Я покачала головой, хотя мне было зябко. Она сняла зипун (под ним были темная  мужская рубаха и жилет, а за поясом торчал нож), накрыла меня и приобняла. Стало так хорошо и спокойно оттого, что кто-то был рядом, что я так и заснула у неё на руках и проснулась лишь от грохота такого, что задрожали все стены и лавка, на которой я спала, повалилась на пол, и я вместе с ней. Опять поднялся крик и плач.
- Турки пробили стену, - крикнул кто-то.
- Уведите женщин и детей, - приказал Костис.
Все бросились на задний двор. Я услышала, как старый монах сказала ему:
- Заприте двери, а мы останемся здесь и встретим их.
Костис кивнул и ушел вслед за всеми.
- Пойдем, - Пелагия взяла меня на руки.
Прежде чем тяжелые двери закрылись за нами, я успела увидеть, как монахи и несколько мужчин встали против входа с саблями и ружьями в руках и принялись молиться.
На дворе было народу множество, и крик стоял такой, что никто и не заметил, как османы пробили главные ворота, и армия янычар ворвалась в монастырь. Первым шел настоящий великан, он был больше всех других мужчин, и наших, и турков, но не был похож ни на янычара, ни на албанца, хоть и одет на их манер в темный дзагшин , зеленый кафтан и широкие сапоги. Он не носил бороды и шел с не покрытой головой , а его белые волосы были заплетены в тугую длинную косу, в руках он держал ятаган . Великан рубил им всех мужчин, что на пути его вставали, и шел к Костису. Головы летели наземь, кровь лилась со всех сторон, а он все шел и шел вперед с саблей в руках.

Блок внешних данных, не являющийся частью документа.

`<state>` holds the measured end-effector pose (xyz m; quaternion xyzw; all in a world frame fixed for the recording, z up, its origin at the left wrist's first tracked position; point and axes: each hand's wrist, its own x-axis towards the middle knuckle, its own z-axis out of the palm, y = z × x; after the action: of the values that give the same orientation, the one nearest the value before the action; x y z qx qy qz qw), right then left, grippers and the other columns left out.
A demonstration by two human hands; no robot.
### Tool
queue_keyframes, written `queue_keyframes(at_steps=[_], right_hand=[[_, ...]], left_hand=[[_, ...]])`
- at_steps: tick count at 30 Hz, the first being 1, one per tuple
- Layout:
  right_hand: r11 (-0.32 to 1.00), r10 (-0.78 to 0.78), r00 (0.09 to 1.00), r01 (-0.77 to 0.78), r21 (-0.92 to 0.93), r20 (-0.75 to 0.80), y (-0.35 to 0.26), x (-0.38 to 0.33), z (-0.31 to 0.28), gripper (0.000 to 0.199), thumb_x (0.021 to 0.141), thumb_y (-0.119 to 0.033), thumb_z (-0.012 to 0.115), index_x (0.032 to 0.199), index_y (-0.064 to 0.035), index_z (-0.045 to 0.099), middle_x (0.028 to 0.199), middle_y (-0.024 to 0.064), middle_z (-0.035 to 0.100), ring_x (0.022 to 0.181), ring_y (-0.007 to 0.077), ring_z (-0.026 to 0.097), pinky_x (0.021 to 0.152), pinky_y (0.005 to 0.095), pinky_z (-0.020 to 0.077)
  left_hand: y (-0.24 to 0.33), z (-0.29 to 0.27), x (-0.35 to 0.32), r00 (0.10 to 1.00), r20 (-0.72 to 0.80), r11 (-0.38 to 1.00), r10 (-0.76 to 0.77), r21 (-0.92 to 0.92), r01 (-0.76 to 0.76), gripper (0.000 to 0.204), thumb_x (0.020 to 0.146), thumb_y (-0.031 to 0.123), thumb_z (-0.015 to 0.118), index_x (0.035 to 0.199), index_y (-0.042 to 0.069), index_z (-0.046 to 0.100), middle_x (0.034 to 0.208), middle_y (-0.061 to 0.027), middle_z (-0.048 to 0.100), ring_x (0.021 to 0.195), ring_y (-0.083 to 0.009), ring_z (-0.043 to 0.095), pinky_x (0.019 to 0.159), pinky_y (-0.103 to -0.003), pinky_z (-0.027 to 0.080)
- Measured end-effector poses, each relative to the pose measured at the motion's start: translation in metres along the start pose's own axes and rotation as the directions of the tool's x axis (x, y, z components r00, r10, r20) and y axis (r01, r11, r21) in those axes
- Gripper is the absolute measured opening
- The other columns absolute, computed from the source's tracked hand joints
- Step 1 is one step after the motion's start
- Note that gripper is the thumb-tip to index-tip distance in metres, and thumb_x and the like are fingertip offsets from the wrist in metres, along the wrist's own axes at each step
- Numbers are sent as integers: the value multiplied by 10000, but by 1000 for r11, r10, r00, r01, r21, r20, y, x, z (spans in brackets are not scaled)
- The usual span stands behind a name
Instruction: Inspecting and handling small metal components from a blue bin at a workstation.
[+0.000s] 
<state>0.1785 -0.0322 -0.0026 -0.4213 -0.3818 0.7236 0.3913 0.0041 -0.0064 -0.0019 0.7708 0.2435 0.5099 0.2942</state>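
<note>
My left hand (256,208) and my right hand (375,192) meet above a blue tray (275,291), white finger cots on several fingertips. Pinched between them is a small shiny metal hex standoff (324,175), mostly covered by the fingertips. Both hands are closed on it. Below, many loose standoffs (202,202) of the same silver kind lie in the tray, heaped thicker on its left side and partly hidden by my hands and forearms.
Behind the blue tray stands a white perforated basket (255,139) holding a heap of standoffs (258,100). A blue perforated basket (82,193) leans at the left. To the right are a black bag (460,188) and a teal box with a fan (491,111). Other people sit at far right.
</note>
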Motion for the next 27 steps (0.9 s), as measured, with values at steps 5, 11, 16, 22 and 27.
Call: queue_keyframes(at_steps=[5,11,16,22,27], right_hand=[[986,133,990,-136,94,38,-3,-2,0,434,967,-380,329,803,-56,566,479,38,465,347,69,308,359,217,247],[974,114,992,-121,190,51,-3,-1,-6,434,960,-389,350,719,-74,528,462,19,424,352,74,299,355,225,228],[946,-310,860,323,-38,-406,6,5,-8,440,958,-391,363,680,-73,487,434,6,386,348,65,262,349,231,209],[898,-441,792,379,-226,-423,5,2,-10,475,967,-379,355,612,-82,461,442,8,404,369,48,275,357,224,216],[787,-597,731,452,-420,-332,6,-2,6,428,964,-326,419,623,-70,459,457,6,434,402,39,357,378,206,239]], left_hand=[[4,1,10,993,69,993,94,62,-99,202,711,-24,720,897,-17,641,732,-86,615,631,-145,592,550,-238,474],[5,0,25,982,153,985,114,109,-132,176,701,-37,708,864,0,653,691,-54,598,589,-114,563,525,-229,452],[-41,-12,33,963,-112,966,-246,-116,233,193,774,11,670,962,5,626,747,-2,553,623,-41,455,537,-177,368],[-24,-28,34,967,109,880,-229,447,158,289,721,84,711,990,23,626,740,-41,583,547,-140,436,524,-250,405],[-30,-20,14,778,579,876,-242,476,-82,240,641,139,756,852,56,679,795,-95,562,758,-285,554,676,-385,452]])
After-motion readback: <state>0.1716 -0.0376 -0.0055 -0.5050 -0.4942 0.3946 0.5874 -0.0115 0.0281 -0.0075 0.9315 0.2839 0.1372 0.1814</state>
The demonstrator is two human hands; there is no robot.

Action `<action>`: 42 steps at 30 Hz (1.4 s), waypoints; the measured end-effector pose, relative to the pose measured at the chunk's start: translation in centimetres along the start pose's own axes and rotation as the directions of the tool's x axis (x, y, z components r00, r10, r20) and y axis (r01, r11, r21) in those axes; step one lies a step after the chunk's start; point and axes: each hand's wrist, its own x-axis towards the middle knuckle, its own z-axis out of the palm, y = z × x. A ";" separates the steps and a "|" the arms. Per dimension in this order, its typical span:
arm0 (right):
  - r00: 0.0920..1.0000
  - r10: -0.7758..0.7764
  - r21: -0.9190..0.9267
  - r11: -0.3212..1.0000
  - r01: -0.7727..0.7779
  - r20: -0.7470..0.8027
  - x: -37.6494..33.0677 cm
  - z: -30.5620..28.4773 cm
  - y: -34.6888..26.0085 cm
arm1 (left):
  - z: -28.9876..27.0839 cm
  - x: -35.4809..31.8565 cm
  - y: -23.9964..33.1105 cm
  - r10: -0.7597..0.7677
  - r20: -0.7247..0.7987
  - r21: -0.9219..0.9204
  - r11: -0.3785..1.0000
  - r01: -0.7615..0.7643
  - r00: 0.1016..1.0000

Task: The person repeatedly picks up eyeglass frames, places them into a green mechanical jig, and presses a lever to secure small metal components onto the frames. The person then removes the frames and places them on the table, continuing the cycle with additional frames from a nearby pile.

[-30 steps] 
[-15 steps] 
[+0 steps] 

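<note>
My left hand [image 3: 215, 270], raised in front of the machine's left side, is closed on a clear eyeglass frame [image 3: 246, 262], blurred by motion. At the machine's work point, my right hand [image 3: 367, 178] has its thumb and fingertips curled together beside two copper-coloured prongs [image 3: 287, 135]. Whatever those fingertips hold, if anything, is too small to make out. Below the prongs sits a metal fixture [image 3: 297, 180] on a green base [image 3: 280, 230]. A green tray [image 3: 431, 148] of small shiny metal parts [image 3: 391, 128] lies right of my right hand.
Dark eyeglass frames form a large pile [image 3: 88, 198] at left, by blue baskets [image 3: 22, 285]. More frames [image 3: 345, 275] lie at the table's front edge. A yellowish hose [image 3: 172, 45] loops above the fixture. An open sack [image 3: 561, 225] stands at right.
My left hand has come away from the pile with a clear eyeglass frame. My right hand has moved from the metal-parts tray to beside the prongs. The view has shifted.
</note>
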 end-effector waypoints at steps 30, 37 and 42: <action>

-  Мама! – окликнула Пелагия, и старуха подбежала к нам, - Возьми девочку и беги на мельницу!
Она отдала меня ей в руки, подняла ружье и прицелилась как раз в тот момент, когда великан выбил из рук Костиса саблю. Прогремел выстрел. Осман встал, как вкопанный, и опустил ятаган.
- Склад! – скомандовала она, и Костис бросился прочь.
Великан сделал шаг к нему, но Пелагия выстрелила вновь. Тогда он поднял ятаган и пошел на неё. Старуха спешила к задним воротам и не видела того, что довелось увидеть мне. Сабля турка врезалась Пелагии прямо в плечо и остановилась посреди груди, когда во дворе прогремел взрыв, и стены похоронили их обоих.
Я вся онемела, хотела сказать старухе, что видела, но не смогла. Не было у меня, дитя неразумного, слов.
Вырастила она меня, как внучку родную, как если б у сына её дитя свое было. Как если б у тебя было дитя.
Ты пришла забрать меня?
- Я пришла тебя проводить.
А ведь  я знала, что ты придешь, я ждала тебя.
- Да.
Внуки говорили, что я совсем из ума выжила, а я им отвечала: «Вы не глядите, что я дряхлая слепая старуха, я знаю, она придет, Пелагия придет за мной».
И ты пришла.



Историческая справка: на момент штурма монастыря Аркади в нем находились 260 мужчин и около 700 женщин и детей. Игумен Гавриил Маринакис был убит на стенах монастыря. Константин Ябузакис взорвал себя и склад с порохом. Спирос Олимпиос героически погиб в бою. Я.Димакопулос был казнен по приказу Мустафы Найли Паши 10 ноября 1866 года. В общей сложности при обороне Аркади погибли 845 человек. Хариклиа Даскалаки, жена Михаила и мать Гироса и Антониоса, также погибших, стала одной из немногих выживших, как и маленькая девочка по имени Элени.

В 1930 году архиепископ Тимофеос Венерис установил в монастыре Аркади памятную лампаду с надписью: «Пламя, которое освещает стены этого склепа, тот божественный огонь, в котором жители Крита погибли за свободу».